Come nei normali impianti a biogas, sono i batteri metanigeni (Archaea) che operano la parziale digestione della sostanza organica in metano, quindi stechiometricamente da molecole composte da Carbonio ad una mistura di gas fatta da CH4 e CO2.

Cosa insegna l’esperienza

A titolo di esempio e dalla mia personale esperienza accumulata in un decennio di consulenza agli impianti di biogas, si pensi che una tonnellata o metro cubo circa di liquame fresco, può produrre attraverso il processo digestivo anaerobico circa 30 mc di biogas (58-60% CH4). La quantità in sé è di gran lunga inferiore al biogas potenziale producibile da altri substrati, come ad esempio il trinciato di mais (200 mc di biogas/t). Tuttavia il liquame è messo a disposizione dell’impianto 24h/24, 365gg/a., sotto forma di un flusso continuo proveniente dalle deiezioni dell’allevamento bovino da latte. Ben diverso invece è il mais, che deve essere coltivato appositamente, raccolto, stoccato per un anno intero e poi somministrato giornalmente dall’agricoltore alla “bocca” dell’impianto a biogas.

Tradotto il tutto in termini economici, cioè quelli che dovrebbero interessare maggiormente all’imprenditore agricolo, è chiaro che il mais ha un costo, che all’atto dell’utilizzo effettivo oggi risulta attorno ad almeno 50 euro/t (costo di produzione, stoccaggio e riduzione per percolamento e scarto). Il liquame invece non ha costi aggiuntivi, nemmeno quelli di immissione nell’impianto a biogas, in considerazione che già esso deve essere pompato dalla normale vasca di primo stoccaggio fino al vascone di raccolta finale. In quest’ottica sottolineo che esiste quindi un limite fisico di pompabilità del refluo. Pertanto il materiale deve essere pompabile, sia pure dopo opportuna agitazione automatizzata ed omogeneizzazione.

Un esempio concreto: conti alla mano l’allevatore ci guadagna in modo intelligente

Facciamo un’ipotesi: allevamento da 300 vacche in lattazione e relativa rimonta (400 UBA totali)

Caratteristiche dell’allevamento: stalla a cuccette, pavimento pieno, asportazione automatica delle deiezioni tramite ruspette, paglia pelletta come lettime, acque di lavaggio della sala d’attesa e di risciacquo dell’impianto di mungitura.

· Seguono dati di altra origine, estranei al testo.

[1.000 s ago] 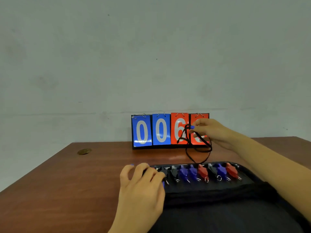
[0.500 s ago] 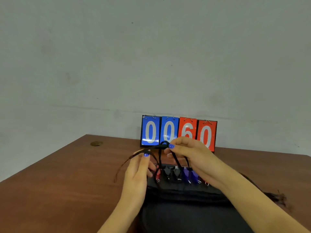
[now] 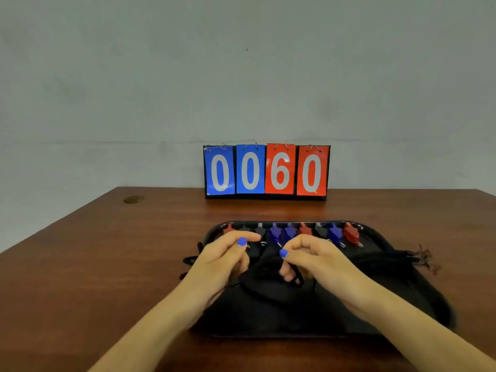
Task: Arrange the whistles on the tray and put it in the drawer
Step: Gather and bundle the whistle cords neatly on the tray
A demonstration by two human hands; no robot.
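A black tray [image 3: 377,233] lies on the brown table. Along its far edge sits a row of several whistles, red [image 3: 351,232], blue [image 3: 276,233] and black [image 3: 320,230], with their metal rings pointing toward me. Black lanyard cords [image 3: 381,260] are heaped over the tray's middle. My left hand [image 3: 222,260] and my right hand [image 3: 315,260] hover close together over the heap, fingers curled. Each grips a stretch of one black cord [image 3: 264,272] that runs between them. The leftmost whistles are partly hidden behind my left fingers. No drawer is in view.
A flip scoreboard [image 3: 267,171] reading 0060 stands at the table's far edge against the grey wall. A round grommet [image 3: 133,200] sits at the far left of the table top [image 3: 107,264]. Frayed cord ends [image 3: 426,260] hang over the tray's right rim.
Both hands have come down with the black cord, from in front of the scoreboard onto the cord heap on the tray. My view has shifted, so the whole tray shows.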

Produzione annua di circa 13.800 t liquame (10% S.S.), pari a 1.090 t (Solidi Volatili), pari a 413.000 mc biogas (58% CH4)

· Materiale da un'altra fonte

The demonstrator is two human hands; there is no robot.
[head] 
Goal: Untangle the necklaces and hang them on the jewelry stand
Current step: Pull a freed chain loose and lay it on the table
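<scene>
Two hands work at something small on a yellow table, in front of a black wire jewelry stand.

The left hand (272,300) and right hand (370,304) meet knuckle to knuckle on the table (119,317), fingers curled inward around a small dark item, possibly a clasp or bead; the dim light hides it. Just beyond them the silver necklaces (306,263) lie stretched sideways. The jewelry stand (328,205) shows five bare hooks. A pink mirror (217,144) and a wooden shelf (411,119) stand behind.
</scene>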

Produzione elettrica annua di circa 815.000 kWh (cogeneratore MAN 100 kWe con resa elettrica del 37%) in 8.200 ore/anno di funzionamento

I ricavi

ricavi annui totali € 172.000,00 

(comprensivo del valore di utilizzo pari a € 3.000,00/a. del calore per il lavaggio dell’impianto di mungitura e detratto la quota di autoconsumo dell’11% prevista dal Decreto Rinnovabili).

I costi

alimentari e manodopera per alimentazione: zero

manutenzione straordinaria e ordinaria spalmata mediamente su 20 anni: € 24.000,00/a.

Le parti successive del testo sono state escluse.